First, remember how we experience pain and the sense of touch. If some molecules are ripped from your skin, then the brain receives a pain signal and you feel the sensation that we interpret as pain. If all molecules moved exactly aligned, then uoi wouldn't have felt it. In other words, what you feel is not the rapid and sudden and violent motion of these skin particles but rather their motion relative to the their neighbour skin particles.

Now to temperature. When you touch something hot, then the first set of particles and molecules of your skin get energy transferred which converts into kinetic energy at the microscale in the form of vibrations and fluctuations. They move randomly about and are not aligned.

That is why you feel temperature - you feel the relative differences in speeds, accelerations and positions of particles and moleces. Had they all moved equally in an aligned manner, then you wouldn't have detected any temperature. But naturally in its very nature, random vibrations and fluctuations are not aligned, and this is thus what we in more scientific ways have designed to define as temperature.

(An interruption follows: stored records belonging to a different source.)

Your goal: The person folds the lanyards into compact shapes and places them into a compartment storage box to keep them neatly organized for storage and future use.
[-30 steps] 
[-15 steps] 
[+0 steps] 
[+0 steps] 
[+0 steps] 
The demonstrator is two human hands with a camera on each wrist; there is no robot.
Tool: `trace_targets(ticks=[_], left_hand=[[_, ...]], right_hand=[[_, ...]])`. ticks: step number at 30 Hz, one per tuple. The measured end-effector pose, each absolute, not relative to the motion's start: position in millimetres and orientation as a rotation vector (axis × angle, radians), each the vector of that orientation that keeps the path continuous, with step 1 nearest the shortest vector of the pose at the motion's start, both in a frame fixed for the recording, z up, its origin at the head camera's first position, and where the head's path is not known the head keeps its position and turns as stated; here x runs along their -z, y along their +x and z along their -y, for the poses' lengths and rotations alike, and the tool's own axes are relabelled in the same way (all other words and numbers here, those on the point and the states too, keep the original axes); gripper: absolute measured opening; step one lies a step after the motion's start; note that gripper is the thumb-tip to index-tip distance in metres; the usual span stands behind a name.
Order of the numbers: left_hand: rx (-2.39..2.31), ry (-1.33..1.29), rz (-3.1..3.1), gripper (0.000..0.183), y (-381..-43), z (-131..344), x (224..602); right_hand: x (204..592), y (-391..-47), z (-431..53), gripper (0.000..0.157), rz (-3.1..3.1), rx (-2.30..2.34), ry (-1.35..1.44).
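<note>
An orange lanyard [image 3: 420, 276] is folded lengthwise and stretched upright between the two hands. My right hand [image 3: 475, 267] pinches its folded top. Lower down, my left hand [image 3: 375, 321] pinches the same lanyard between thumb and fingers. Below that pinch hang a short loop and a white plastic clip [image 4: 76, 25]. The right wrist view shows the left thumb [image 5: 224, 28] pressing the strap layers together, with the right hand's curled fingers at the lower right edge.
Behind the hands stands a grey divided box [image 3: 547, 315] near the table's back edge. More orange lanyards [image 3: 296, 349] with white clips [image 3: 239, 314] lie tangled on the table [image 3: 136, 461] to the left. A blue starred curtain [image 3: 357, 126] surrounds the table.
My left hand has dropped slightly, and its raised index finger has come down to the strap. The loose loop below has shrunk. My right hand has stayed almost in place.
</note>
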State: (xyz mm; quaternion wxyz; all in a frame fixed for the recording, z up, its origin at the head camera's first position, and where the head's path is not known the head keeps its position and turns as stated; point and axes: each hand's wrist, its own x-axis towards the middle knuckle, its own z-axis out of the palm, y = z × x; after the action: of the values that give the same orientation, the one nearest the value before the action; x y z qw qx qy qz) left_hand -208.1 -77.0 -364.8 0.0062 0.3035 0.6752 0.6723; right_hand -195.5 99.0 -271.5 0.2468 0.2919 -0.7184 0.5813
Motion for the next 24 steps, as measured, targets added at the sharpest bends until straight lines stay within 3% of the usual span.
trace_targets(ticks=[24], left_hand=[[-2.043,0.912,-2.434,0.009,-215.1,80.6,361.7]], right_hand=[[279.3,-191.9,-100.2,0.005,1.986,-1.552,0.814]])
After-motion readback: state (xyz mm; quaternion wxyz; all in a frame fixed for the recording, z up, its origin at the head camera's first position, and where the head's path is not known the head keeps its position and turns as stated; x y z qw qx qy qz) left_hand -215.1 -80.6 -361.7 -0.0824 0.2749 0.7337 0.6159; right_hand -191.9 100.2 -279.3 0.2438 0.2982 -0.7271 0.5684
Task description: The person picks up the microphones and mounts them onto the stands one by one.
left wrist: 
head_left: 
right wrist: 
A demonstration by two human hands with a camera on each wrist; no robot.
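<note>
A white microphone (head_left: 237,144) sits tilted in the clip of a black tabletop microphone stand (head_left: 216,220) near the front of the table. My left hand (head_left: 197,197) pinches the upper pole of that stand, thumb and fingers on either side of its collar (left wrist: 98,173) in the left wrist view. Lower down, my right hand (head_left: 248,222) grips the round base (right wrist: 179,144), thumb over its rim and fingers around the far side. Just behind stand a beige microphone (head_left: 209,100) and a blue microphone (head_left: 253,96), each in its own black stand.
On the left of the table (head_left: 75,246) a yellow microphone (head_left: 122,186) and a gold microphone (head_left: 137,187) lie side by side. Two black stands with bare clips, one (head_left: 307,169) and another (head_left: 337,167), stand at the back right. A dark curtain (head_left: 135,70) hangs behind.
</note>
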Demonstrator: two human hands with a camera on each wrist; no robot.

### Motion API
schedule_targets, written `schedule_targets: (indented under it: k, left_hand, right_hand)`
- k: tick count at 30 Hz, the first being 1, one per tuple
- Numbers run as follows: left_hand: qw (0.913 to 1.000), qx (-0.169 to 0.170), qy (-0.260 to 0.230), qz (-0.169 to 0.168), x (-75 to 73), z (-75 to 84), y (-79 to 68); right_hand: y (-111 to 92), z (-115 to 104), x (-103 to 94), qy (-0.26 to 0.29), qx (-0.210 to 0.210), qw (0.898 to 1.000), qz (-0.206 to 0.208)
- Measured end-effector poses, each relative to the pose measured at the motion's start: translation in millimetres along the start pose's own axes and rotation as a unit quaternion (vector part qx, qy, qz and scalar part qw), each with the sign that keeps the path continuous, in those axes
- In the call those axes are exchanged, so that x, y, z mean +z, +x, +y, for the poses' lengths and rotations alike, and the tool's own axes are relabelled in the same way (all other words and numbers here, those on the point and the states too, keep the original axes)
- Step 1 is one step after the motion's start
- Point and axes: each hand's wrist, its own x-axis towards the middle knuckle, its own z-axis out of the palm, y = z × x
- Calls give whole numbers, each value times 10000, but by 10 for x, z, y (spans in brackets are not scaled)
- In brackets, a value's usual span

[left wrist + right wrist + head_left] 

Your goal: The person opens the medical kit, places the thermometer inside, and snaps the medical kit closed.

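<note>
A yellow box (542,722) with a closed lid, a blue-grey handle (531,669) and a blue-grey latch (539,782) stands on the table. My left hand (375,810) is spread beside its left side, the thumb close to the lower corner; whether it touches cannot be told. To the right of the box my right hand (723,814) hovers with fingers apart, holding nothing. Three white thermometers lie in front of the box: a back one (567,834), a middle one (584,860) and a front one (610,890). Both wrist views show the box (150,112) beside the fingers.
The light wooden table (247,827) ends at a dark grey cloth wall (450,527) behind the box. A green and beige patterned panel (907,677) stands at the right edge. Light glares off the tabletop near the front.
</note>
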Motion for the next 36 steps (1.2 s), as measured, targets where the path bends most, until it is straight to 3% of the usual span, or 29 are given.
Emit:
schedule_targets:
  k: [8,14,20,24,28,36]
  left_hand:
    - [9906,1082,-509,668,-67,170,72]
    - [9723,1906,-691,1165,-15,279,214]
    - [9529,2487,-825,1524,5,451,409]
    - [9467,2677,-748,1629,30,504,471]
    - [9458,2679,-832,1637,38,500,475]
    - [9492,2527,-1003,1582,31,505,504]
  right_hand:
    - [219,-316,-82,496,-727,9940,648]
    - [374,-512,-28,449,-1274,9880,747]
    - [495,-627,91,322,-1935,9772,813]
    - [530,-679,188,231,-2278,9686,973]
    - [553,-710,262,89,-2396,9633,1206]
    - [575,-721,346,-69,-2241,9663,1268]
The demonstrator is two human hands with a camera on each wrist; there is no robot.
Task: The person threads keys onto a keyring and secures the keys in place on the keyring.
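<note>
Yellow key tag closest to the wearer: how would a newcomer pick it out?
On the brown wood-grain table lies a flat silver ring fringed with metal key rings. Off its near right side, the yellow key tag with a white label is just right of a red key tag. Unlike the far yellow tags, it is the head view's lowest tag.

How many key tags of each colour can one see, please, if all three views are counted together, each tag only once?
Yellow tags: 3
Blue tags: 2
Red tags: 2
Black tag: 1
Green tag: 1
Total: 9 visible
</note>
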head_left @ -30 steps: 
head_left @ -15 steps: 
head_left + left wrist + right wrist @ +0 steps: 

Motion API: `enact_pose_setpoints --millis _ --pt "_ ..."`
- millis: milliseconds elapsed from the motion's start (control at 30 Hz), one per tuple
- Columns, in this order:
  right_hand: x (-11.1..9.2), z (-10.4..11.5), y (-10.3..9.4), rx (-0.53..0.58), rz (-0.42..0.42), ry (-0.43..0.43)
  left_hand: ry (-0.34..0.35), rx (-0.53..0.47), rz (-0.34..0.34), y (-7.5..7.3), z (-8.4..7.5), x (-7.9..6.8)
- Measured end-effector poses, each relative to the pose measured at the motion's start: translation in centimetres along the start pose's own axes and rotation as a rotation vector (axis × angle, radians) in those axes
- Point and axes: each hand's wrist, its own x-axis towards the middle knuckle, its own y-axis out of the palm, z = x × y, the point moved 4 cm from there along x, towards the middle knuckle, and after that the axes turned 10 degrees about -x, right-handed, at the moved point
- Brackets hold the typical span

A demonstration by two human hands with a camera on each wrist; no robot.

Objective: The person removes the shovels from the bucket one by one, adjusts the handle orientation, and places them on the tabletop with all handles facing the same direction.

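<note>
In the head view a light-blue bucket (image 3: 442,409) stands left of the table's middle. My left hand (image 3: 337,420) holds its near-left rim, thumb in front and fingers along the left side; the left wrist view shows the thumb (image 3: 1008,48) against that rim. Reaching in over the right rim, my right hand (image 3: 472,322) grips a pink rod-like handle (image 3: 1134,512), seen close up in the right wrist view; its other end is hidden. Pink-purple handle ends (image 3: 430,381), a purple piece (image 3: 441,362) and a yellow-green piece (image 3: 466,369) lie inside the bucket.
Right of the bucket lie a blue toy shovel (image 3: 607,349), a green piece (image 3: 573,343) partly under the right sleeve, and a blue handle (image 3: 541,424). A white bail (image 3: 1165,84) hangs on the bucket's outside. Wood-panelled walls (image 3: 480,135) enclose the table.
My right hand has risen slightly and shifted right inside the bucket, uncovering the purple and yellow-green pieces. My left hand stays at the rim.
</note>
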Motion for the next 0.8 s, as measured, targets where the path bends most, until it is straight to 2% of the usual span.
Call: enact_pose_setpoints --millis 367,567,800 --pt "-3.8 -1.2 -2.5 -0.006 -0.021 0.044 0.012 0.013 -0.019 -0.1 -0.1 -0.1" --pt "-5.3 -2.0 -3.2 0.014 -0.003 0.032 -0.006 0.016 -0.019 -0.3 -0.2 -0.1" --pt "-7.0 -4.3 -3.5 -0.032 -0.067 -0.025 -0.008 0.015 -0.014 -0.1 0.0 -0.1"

And now to your question. If all particles are moved simultaneously - if the gas bottle is moved on a truck or if your body is moving in a car, then this motion is aligned for all particles of the respective bodies and objects. There is no relative motion at the microscale for us to feel. Our fingertips haven't detected any particles moving differently than the rest.

This so why uniform motion doesn't cause a temperature rise. Temperature is strictly defined as microscale relative motion for this very reason - it doesn't make sense to define in any macroscale manner because we don't have any sense of feeling that relatives to hotness or coldness at this scale.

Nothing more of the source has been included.